Practical exploitability is very low (the timing difference is nanoseconds, masked by network latency and payment processing overhead), but constant-time comparison is a best practice for any secret material used in authentication.

Suggested change

	/// Checks if the given secret matches either the primary secret or any additional remote secret.
	pub fn matches(&self, secret: &ContactSecret) -> bool {
	&self.primary_secret == secret || self.additional_remote_secrets.contains(secret)
	}
	/// Checks if the given secret matches either the primary secret or any additional remote secret.
	pub fn matches(&self, secret: &ContactSecret) -> bool {
	// Use constant-time comparison to prevent timing side-channels on secret material.
	let primary_match = bitcoin::hashes::cmp::fixed_time_eq(
	self.primary_secret.as_bytes(),
	secret.as_bytes(),
	);
	let additional_match = self.additional_remote_secrets.iter().any(|s| {
	bitcoin::hashes::cmp::fixed_time_eq(s.as_bytes(), secret.as_bytes())
	});
	primary_match || additional_match
	}

Note: check that bitcoin::hashes::cmp::fixed_time_eq or an equivalent constant-time function is available.
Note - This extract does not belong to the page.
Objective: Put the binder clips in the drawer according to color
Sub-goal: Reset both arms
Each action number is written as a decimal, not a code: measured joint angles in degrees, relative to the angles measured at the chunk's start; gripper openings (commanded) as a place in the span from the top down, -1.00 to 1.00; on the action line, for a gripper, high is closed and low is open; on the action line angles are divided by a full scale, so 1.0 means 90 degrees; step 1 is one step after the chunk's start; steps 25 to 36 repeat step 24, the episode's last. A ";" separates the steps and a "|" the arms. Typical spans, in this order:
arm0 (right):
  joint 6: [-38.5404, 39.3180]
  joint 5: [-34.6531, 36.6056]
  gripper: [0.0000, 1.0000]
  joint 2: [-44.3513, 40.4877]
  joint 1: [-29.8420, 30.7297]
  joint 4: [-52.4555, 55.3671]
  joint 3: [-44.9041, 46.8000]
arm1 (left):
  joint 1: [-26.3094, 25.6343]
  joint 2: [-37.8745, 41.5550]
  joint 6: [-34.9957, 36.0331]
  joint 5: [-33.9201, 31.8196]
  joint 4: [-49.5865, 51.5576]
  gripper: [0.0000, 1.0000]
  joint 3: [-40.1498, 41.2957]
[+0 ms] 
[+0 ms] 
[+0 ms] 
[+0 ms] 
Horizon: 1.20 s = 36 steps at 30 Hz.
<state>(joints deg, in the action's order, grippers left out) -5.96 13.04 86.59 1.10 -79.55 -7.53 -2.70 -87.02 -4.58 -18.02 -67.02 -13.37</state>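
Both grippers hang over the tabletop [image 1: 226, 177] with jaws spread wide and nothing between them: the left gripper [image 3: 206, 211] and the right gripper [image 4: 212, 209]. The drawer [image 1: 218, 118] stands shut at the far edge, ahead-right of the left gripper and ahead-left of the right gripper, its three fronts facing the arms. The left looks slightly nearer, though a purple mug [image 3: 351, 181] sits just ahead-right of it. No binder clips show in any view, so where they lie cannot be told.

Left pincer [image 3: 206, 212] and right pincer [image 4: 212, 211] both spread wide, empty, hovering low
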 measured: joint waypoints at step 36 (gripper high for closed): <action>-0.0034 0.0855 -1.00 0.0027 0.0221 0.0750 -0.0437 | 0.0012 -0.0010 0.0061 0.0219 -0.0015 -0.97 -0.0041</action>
If not, a simple constant-time comparison loop (xor all bytes, check result) would suffice.

[ldk-claude-review-bot]

Bug: mul_tweak is NOT the standard ECDH operation

PublicKey::mul_tweak computes point * scalar but its contract is as a "tweak" — it was designed for key derivation, not ECDH. While mathematically it performs EC point multiplication (and the result here IS the ECDH shared point), the standard way to do ECDH in secp256k1 is via secp256k1::ecdh::shared_secret_point or SharedSecret::new. Using the proper ECDH API:

1. Makes the intent clearer
2. Uses a purpose-built code path that's been audited for side-channel resistance
3. Avoids relying on internal behavior of the tweak API

Consider:

use bitcoin::secp256k1::ecdh::SharedSecret;
let shared = SharedSecret::new(&offer_node_id, our_private_key);

This also eliminates the need for the Secp256k1::verification_only() context entirely (the SharedSecret::new API doesn't require one).

[ldk-claude-review-bot]

Design concern: No size validation on payer_offer

The Offer passed here gets serialized into both:

1. The invoice request's experimental TLV (the onion message carrying the invreq)
2. InvoiceRequestFields → Bolt12OfferContext → the final hop's encrypted payload in every blinded payment path of the resulting invoice

For (2), the HTLC onion packet has a ~1300-byte total payload budget across all hops. Adding 70-200+ bytes for a compact offer (plus TLV overhead) to the final hop's encrypted data reduces the available space for intermediate hops, limiting route length.

Consider adding a size check (e.g., offer.as_ref().len() <= MAX_PAYER_OFFER_SIZE) and returning an error if the offer is too large, or at least documenting the size constraint so callers know they must use a compact offer.